In a revolutionary advancement, researchers at the University of Illinois Urbana-Champaign have leveraged artificial intelligence (ai) to transform Atomic Force Microscopy (AFM), a technique long constrained by the limitations imposed by the size of its probe in accurately mapping three-dimensional material surfaces with high resolution. Led by Professor Yingjie Zhang from the materials science & engineering department, this team has developed a deep learning algorithm that outshines existing methods and enables microscopes to delineate material features smaller than the probe’s tip with unprecedented accuracy.
Revolutionizing Atomic Force Microscopy with ai
Atomic Force Microscopy (AFM) is a critical tool in the field of nanotechnology, renowned for delivering comprehensive topographical maps that showcase height profiles of surface features. However, when surface features approach the scale of the probe’s tip, which is approximately 10 nanometers in size, the microscope’s resolution falters. To tackle this challenge head-on, Zhang’s team has introduced an innovative ai solution that defies conventional limitations.

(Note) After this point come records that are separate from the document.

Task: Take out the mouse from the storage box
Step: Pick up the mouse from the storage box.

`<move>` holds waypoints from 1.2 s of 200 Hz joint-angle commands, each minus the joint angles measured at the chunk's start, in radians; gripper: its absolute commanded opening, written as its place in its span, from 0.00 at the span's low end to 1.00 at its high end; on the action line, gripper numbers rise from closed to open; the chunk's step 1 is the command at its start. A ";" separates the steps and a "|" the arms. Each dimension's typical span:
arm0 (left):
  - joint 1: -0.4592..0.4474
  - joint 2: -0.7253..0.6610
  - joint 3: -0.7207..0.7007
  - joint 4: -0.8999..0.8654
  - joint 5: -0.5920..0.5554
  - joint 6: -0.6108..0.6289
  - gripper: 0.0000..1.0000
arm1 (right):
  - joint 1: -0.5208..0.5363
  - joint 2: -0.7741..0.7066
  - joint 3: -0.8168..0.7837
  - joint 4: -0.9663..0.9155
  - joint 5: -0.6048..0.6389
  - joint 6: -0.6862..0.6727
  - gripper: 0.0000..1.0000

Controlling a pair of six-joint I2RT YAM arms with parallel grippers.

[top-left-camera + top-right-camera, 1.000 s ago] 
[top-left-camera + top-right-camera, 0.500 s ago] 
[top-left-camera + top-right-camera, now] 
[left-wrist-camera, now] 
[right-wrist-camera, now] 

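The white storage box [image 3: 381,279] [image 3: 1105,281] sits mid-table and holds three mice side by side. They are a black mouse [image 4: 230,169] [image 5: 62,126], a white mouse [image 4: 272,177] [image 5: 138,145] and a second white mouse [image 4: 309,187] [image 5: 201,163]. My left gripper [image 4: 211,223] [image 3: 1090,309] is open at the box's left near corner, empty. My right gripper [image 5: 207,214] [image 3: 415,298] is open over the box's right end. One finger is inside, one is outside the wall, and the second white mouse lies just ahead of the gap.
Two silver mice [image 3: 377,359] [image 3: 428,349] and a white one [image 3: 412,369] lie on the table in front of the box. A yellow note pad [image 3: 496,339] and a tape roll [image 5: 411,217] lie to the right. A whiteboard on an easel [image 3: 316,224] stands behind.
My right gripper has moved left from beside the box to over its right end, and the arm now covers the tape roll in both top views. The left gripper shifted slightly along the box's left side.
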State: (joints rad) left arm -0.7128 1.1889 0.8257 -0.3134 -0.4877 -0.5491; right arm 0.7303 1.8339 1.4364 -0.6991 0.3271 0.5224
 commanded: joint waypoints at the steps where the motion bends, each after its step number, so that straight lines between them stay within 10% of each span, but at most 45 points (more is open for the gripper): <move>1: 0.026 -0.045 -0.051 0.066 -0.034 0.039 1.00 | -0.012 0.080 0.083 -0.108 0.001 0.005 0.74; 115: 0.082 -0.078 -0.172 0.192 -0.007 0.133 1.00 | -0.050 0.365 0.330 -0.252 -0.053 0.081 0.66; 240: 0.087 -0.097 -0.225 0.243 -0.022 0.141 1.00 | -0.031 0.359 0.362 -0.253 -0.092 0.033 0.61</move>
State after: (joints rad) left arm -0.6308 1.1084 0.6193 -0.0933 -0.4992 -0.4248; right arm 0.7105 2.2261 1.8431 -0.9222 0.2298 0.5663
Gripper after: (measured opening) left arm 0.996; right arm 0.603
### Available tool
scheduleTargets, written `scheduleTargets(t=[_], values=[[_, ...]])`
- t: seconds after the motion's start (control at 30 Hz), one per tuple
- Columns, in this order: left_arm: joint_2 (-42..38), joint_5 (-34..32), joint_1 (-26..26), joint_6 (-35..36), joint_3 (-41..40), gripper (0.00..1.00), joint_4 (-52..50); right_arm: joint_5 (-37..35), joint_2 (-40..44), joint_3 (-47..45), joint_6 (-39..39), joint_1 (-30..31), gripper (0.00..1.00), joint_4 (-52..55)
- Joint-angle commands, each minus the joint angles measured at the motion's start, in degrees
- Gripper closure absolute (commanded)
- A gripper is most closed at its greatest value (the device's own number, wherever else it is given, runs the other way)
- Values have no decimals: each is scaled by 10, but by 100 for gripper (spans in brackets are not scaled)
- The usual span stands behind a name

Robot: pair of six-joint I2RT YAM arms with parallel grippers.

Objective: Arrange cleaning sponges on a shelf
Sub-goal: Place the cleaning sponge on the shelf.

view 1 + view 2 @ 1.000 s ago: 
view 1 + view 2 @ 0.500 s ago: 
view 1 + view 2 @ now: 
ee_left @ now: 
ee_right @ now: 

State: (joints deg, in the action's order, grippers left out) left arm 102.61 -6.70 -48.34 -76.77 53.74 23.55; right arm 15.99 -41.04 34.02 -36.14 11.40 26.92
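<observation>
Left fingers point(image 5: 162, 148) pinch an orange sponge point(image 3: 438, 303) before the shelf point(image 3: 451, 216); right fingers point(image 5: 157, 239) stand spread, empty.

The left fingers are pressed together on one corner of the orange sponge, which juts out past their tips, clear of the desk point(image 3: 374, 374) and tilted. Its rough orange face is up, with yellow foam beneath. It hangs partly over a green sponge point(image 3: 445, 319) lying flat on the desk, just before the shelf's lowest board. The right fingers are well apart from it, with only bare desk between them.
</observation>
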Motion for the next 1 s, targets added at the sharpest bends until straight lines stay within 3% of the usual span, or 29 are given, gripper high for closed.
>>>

Deep learning for eliminating probe width effects
The researchers’ groundbreaking advancement revolves around an encoder-decoder framework meticulously trained to eliminate the probe’s width effects from AFM images. The study’s lead author, Lalith Bonagiri, a graduate student in Zhang’s group, underscored the significance of this ai-driven approach. By meticulously encoding raw AFM images, stripping away undesired effects, and decoding them into precise representations of material surfaces, this deep learning algorithm offers a deterministic solution to the challenge posed by the probe’s size constraints.
Traditional microscopy techniques have primarily been limited to providing two-dimensional snapshots of material surfaces. AFM, however, distinguishes itself by delivering three-dimensional topographical maps. Yet, the resolution falters when surface features approach the scale of the probe’s tip. Zhang’s team has boldly addressed this issue with their ai-driven solution, offering a promising alternative to conventional limitations.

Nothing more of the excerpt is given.